A key innovation of the “Cuir Saddle” is the modernisation of conventional leather-based accords. The place classical leather-based fragrances typically relied on heavy, smoky or spicy notes, Kurkdjian sought a lighter, softer expression. “Leather-based historically may be very darkish. My concept was to infuse the leather-based word with an overdose of musk, white clear musk and white summary floral notes,” he explains. These components create a way of luminosity and transparency whereas retaining energy and presence. The result’s a leather-based accord that’s directly delicate, creamy and sensual, but distinct from historic templates.

Kurkdjian additionally highlights the position of expertise and craftsmanship. “Know-how is a part of perfumery due to the aroma chemical substances we use. Because the Eighteen Eighties, each fragrance has mixed pure substances with expertise. I reshuffled Dior’s IT programme to have one thing extra updated, nearly futuristic, concerning the prospects to create a scent.” Past the instruments, nonetheless, the method is in the end about perspective and interpretation. “Innovation will not be essentially a few new ingredient. Innovation is the way you have a look at issues and the way you interpret them,” he says.

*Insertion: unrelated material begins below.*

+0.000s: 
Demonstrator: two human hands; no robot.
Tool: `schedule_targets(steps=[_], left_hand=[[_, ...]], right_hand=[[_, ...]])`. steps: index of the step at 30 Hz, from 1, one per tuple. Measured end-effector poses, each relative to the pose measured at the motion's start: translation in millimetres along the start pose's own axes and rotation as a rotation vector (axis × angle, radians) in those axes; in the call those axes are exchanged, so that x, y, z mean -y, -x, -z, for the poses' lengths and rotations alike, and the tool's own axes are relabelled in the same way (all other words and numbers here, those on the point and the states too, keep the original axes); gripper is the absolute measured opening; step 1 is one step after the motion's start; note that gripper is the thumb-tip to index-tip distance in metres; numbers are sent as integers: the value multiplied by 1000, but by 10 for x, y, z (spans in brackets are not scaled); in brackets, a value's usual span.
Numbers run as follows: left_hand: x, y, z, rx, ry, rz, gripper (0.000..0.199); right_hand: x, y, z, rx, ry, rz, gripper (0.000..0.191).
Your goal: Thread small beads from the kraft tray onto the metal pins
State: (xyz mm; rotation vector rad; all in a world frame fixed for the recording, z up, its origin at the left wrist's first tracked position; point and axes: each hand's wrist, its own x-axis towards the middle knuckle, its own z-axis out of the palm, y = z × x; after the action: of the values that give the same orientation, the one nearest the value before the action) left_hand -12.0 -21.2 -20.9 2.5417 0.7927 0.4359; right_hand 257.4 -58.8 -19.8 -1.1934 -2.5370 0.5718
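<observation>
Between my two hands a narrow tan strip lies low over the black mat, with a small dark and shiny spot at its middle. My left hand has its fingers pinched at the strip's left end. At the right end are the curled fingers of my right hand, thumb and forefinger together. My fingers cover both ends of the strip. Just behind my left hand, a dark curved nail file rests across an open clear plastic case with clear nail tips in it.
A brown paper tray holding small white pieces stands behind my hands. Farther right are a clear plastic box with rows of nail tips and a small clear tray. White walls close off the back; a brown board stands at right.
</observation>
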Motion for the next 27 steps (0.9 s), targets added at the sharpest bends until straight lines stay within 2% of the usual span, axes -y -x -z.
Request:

The perfume situates itself inside Dior’s heritage whereas responding to modern sensibilities. “We have been lacking a leather-based perfume inside La Assortment Privée and my concept was to fulfil that hole,” says Kurkdjian. He’s additionally clear so as to add that the perfume doesn’t observe exterior tendencies. “We aren’t taking a look at tendencies. We’re making tendencies at Dior. The Cuir Saddle story is related as a result of nobody else has a saddle bag. Making a leather-based word due to this story is a part of who we’re.”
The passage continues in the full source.